- _What this task involves_:
Take the material below and reproduce, word for word, only the lines from the line with "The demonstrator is" through the line with "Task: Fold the".

Information supplied Block Start

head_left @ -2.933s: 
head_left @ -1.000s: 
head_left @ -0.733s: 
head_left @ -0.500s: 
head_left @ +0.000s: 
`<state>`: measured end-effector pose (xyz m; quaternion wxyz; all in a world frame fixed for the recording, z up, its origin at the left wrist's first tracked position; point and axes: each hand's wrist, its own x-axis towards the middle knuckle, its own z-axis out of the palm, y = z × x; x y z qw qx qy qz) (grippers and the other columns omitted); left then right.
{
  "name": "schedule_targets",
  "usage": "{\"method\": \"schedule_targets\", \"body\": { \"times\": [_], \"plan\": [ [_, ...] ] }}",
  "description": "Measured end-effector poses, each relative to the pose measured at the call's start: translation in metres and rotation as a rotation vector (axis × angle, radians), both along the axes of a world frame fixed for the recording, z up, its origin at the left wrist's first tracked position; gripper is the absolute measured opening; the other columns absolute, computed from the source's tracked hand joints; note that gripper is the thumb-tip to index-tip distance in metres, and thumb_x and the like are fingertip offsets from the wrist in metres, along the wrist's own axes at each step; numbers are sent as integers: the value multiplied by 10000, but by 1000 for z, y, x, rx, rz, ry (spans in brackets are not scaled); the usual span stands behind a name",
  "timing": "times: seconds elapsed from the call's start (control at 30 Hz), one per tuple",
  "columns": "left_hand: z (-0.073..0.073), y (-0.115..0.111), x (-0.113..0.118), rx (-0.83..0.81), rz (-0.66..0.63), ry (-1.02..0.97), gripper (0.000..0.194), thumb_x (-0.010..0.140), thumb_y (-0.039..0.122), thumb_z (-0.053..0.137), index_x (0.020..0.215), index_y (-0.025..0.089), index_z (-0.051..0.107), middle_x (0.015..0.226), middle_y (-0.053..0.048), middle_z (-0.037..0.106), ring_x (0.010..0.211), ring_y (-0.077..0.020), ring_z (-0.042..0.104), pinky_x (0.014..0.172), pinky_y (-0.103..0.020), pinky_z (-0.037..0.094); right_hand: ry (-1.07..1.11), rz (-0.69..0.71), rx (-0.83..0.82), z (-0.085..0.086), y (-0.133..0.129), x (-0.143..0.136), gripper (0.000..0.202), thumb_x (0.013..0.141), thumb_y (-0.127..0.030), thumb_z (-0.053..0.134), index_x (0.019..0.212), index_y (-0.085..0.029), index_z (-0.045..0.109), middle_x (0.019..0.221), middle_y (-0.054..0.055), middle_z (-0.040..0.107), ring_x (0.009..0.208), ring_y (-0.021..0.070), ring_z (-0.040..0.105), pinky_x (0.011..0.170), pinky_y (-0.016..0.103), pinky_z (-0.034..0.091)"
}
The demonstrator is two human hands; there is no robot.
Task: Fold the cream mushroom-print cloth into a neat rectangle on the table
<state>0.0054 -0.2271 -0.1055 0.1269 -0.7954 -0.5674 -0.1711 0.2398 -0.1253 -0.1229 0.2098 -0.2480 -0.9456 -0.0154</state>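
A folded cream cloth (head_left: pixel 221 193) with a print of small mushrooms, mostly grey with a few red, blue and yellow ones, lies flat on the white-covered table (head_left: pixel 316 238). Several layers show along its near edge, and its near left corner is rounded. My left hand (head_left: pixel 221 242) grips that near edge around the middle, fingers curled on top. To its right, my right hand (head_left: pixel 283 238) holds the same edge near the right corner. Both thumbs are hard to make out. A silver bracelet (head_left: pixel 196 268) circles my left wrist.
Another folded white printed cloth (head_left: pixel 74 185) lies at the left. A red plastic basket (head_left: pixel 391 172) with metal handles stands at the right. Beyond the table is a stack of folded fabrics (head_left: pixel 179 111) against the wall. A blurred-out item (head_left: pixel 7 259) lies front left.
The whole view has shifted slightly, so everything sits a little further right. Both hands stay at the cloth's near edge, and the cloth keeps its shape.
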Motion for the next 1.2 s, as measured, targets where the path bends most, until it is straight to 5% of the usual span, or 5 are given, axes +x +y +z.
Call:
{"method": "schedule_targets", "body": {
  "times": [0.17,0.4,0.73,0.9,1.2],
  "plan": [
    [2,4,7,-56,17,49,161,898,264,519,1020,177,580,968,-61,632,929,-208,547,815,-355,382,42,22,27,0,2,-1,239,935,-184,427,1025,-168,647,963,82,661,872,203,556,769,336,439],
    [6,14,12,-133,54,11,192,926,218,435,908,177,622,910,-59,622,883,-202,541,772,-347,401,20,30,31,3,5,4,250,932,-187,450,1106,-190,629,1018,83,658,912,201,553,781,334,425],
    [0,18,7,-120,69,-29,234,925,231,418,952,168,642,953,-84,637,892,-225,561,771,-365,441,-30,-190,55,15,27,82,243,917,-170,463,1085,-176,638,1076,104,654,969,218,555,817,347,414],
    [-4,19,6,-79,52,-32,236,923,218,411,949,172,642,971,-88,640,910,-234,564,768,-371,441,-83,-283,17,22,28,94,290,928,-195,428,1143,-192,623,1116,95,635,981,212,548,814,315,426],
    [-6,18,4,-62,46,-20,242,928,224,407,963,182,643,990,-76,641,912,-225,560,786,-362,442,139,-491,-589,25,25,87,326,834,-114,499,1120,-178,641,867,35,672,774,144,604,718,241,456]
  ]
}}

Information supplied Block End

- _Task answer_:
The demonstrator is two human hands; there is no robot.
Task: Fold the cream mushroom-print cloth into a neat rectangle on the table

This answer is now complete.